Jaylen Bland

ABC Fighters
- Position: Point guard
- League: Road to BAL

Personal information
- Born: March 29, 1993 (age 33)
- Listed height: 6 ft 3 in (1.91 m)
- Listed weight: 205 lb (93 kg)

Career information
- High school: Arthur Hill (Saginaw, Michigan); Cleveland (Reseda, California);
- College: Murray State (2011–2012); College of the Canyons (2012–2013); UC Riverside (2014–2016);
- NBA draft: 2016: undrafted
- Playing career: 2016–present

Career history
- 2016–2017: Salt Lake City Stars
- 2017–2018: AB Contern
- 2018: Caballeros de Culiacán
- 2018–2019: Sudbury Five
- 2019: Fraser Valley Bandits
- 2019–2020: Sudbury Five
- 2021–2022: Wisconsin Herd
- 2022–2023: Sudbury Five
- 2023: Halcones de Ciudad Obregón
- 2023–2024: Tenuun Olziy Metal
- 2024: Windsor Express
- 2024–present: ABC Fighters

Career highlights
- NBL Canada Newcomer of the Year (2019);

= Jaylen Bland =

American basketball player (born 1993)

Jaylen Jowan D. Bland (born March 29, 1993) is an American professional basketball player for the ABC Fighters of the Road to BAL. He played college basketball for Murray State, College of the Canyons, and UC Riverside. In 2019, he was named NBL Canada Newcomer of the Year.

==College career==
Bland signed with Murray State out of high school but decided to transfer after averaging 1.7 points per game as a freshman. Bland played one season at College of the Canyons before joining UC Riverside. Bland holds the UCR program record with 118 3-pointers in a season. As a senior, Bland was fourth in Division I in made 3-pointers. He was named second-team all-Big West after averaging 16.1 points per game, shooting .404 percent from behind the arc.

==Professional career==
Bland played for the Salt Lake City Stars of the NBA G League after being drafted 15th overall in the D League draft.
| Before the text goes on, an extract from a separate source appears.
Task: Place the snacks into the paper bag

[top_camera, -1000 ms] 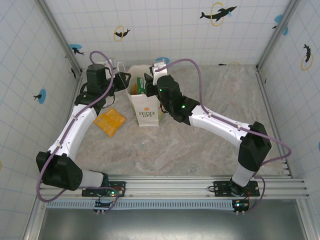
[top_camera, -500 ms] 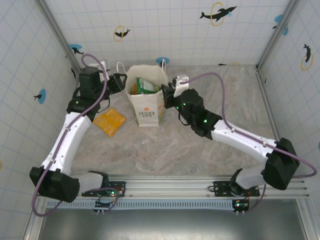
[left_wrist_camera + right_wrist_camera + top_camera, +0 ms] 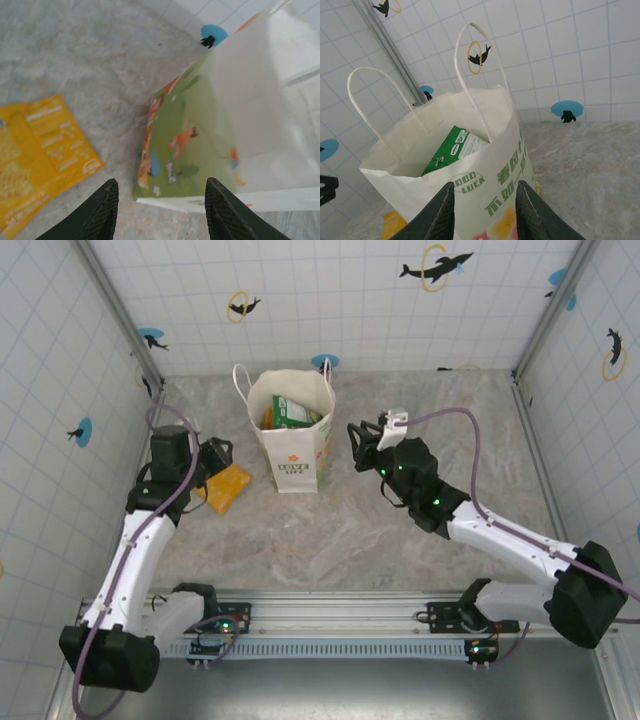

He averaged 5.7 points and 2.1 rebounds per game in 39 games. In August 2017, he signed with AB Contern in Luxembourg. In May 2018, Bland signed with Caballeros de Culiacán in Mexico.

Bland signed with the Sudbury Five in November 2018. In the 2018–19 season, Bland finished ninth in NBL Canada in scoring with 18.8 points per game in addition to 5.9 rebounds and 2.3 assists per game. He earned player of the week honors on November 18, 2018. He was named league newcomer of the year. Bland joined the Fraser Valley Bandits of the Canadian Elite Basketball League after the season. He was released by the Bandits on May 23. On November 4, he re-signed with the Five. Bland averaged 24.2 points, 6.0 rebounds, and 4.0 assists per game. He was named to the Second Team All-NBL Canada.

===Wisconsin Herd (2021–2022)===
Bland was selected with the ninth pick of the third round of the 2021 NBA G League draft by the Wisconsin Herd. On February 12, 2022, Bland was waived by the Wisconsin Herd.

In December 2023, Bland joined Tenuun Olziy Metal in Mongolia. He led the team to an appearance in the finals, where they lost to Khasin Khuleguud.

In November 2024, Bland joined the ABC Fighters of Ivory Coast in the 2025 BAL qualification games.